Video credit: FreshSFNE
The other victim of smoking introduced in the recent anti-smoking advert is Tony Osborne. This proud father was diagnosed with voicebox cancer on his 52nd birthday.
The surgeons were forced to remove the insides of his neck, making him unable to speak and breathe without an artificial voicebox and a hole in his chest.
As Ailsa Rutter of Fresh, a UK’s tobacco control program, says, “Tony and Maggie are two incredibly brave people who want their experiences of smoking to be heard.
“They don’t want other people to have to go through the pain and the life-limiting surgery they went through at a relatively young age.
“Tony and Maggie’s stories do not make comfortable viewing, but campaigns are one of the most powerful ways to encourage people to stop and young people not to start in the first place.
“In all our research with smokers, we know that hard-hitting campaigns like this are extremely impactful to trigger quit attempts.”
“Although most smokers have heard of lung cancer, smoking causes 16 types of cancer, as well as heart disease, COPD, stroke, dementia, and diabetes.”
Speaking of her life-changing experience, Maggie said:
“I’ve got it with me for the rest of my life but at least I am alive. I have to live every day knowing it might have been prevented if I’d not smoked. Smoking isn’t worth what I have gone through.”
Tony, whose life also irreversibly changed because of smoking, warns all active smokers to quit before it’s too late.

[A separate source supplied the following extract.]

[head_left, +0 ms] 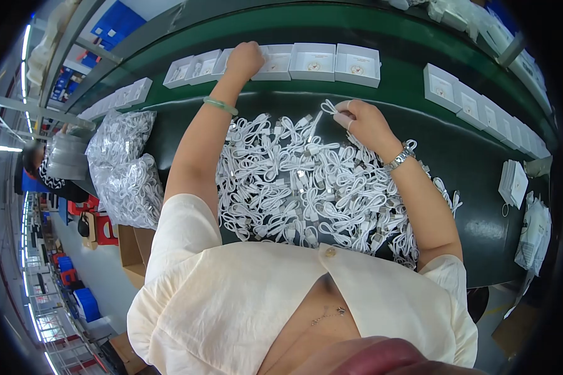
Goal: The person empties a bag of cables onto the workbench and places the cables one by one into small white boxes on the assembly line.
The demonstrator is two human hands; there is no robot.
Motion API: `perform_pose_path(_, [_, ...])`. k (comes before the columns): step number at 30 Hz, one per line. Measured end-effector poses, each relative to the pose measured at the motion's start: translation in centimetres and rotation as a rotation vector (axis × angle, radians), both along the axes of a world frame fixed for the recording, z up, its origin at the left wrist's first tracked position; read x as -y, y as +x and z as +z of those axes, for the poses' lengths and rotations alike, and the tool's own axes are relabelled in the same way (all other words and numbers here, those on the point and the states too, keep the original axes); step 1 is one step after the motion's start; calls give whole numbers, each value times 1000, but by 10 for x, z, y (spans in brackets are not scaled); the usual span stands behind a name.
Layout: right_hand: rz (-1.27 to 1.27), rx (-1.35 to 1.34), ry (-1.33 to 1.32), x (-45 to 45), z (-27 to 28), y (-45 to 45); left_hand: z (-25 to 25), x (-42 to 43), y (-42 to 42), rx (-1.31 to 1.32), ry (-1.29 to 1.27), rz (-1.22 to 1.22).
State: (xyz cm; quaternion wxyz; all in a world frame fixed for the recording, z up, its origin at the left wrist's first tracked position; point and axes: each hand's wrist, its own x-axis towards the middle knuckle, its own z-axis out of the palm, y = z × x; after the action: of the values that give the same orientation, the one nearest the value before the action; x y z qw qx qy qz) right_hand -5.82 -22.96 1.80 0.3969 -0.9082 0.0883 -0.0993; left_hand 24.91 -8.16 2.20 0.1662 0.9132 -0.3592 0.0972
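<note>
The right hand (364,127) pinched a cable (329,107), whether the left hand (246,59) gripped anything couldn't be told, and leftward boxes (203,80) seemed filled, though a large pile (301,175) remained.

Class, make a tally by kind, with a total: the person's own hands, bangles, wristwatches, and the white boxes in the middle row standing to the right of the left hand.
Hands: 2 (left hand, right hand)
Green bangle: 1
Silver wristwatch: 1
White boxes: 3
Total: 7
</note>
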Motion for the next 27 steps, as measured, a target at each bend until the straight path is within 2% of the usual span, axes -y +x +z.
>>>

Speaking of his diagnosis, Tony said:
“I was stunned. I knew about lung cancer but I had no idea what was happening to my throat. I immediately knew it was the cigarettes. I knew what had caused it, so I thought ‘why did I do it?’
“I was in hospital for nearly three weeks but was determined to get better. When you first come round from the operation you have pipes coming out of you and are laid up in the bed.
“I couldn’t drink any water for the first week in case it leaked into my lungs – you can’t imagine how tough that is.”
Speaking of his life after the recovery, Tony added:
“My nose doesn’t do anything anymore, I don’t breathe through it and I have no sense of smell. I had to learn how to talk again as I now have to press down on the valve on my neck and in order to talk I have to stop breathing.
“Eating takes me a lot longer than the average person because I’ve had so many nerves removed that I can’t move my tongue in the same way I used to.
“Before I had this I’d run up the stairs but I can no longer do normal things like this or walking distances. I have to be supervised when I take shower or bath as if I get water in my stoma – opening in my neck – it will go straight into my lungs and I’ll drown.”